Nos dois últimos dias, uma equipe de 26 técnicos da CGU analisou documentos apreendidos pela PF na sede das empresas, nas casas dos investigados, nos Ministérios da Justiça, Ciência e Tecnologia e Transportes, além da Agência Brasileira de Inteligência (Abin) e Departamento Nacional da Produção Mineral (DNPM).

O Senado também foi alvo da operação, mas os técnicos da CGU não têm atribuição legal para atuar sobre casos relacionados ao Poder Legislativo. O diretor-geral do Senado, Agaciel Maia, é um dos investigados. Ao todo, há 20 servidores, empresários e seus funcionários sob investigação. Em sua conclusão, o relatório da CGU afirma que “foi constatada, por meio documental, relação de negócio entre empresas e servidores”.

A análise dos documentos também revelou haver depósitos bancários aparentemente incompatíveis com os rendimentos de servidores da Abin e do DNPM sob investigação. Em nota divulgada na última quarta, ambos os órgãos afirmaram ter destituído dos cargos os servidores suspeitos de envolvimento com as fraudes.

Investigação

A investigação policial que culminou com a operação Mão-de-Obra revelou que representantes das empresas Conservo, Brasília Informática e Ipanema se reuniam para combinar preços e definir, previamente, quem iria vencer licitações destinadas a fornecer a órgãos públicos serviços de segurança, limpeza, apoio administrativo e assistência em informática.

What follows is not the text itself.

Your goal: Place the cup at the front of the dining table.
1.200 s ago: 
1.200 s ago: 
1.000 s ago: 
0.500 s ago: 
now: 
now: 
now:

O relatório da CGU será usado como argumento para pedir à Justiça a prorrogação da prisão dos investigados por pelo menos mais cinco dias, a partir de segunda. Segundo a PF, o esquema de fraudes é comandado pelo empresário Vítor Cúgula, dono da Conservo, empresa que em 2005 faturou R$ 80,2 milhões em contratos com o poder público.

A Mão-de-Obra é desdobramento da operação da PF chamada de Sentinela, que em 2004 prendeu 12 empresários e servidores do Tribunal de Contas da União também sob suspeita de fraudar licitações no órgão. Cúgula está entre as pessoas que, durante a Sentinela, a PF acusou de praticar o crime de fraude a licitações.

Os Ministérios dos Transportes, Justiça e Ciência e Tecnologia não quiseram se pronunciar sobre o caso. Não houve resposta a recado deixado para a assessoria do DNPM na noite de anteontem. O diretor-geral do Senado, Agaciel Maia, está em viagem. Ninguém respondeu às chamadas telefônicas na Abin nem na empresa Brasília Informática. Na Conservo e na Ipanema, não havia ninguém da diretoria para comentar o assunto.